# Problem requirements:
Your task is to copy the listing exactly. Drop any pictures from the copy.

***

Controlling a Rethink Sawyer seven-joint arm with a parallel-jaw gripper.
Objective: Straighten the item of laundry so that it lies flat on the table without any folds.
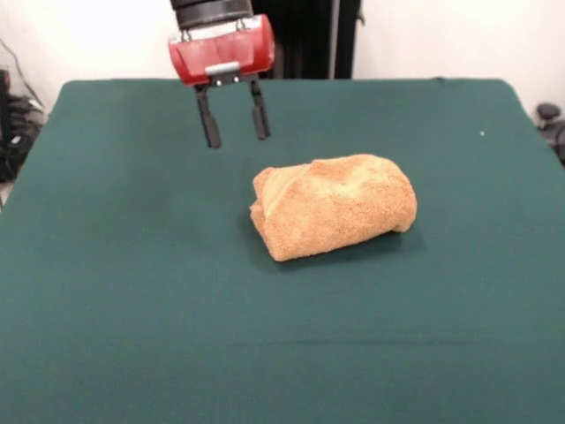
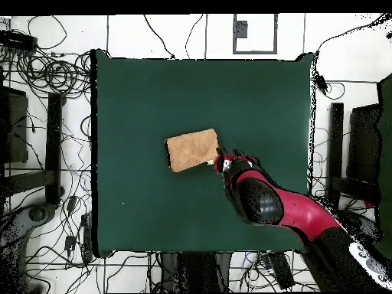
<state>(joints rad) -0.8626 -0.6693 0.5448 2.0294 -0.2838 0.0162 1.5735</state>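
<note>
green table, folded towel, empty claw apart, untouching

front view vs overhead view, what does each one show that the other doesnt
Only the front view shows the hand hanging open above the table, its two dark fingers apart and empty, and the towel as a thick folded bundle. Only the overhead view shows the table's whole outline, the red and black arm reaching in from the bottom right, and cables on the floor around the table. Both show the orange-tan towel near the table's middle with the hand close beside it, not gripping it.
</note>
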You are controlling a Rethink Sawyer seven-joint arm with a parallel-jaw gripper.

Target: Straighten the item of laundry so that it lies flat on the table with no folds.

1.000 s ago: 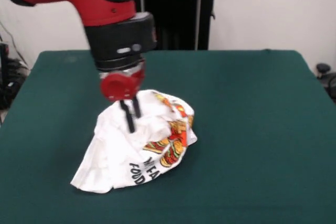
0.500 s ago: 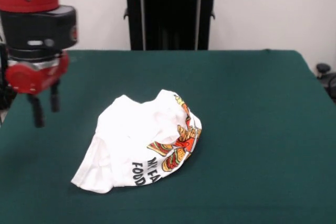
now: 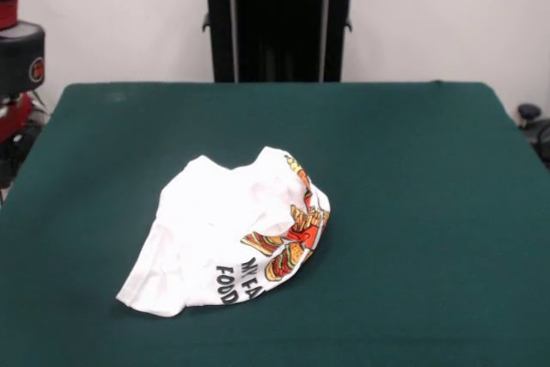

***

# Result of the exercise:
Controlling a Rethink Sawyer seven-joint arm with a parallel-jaw gripper.
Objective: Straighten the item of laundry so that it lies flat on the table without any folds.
<state>(joints rad) -0.8626 -0.6693 0.5448 2.0294 -0.2838 0.0162 1.5735</state>
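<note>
green table, folded towel, empty claw apart, untouching

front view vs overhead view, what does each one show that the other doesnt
Only the front view shows the hand hanging open above the table, its two dark fingers apart and empty, and the towel as a thick folded bundle. Only the overhead view shows the table's whole outline, the red and black arm reaching in from the bottom right, and cables on the floor around the table. Both show the orange-tan towel near the table's middle with the hand close beside it, not gripping it.
</note>
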You are controlling a Rethink Sawyer seven-joint arm with a parallel-jaw gripper.

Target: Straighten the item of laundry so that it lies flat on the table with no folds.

1.000 s ago: 
0.500 s ago: 
now: 

No additional output is expected.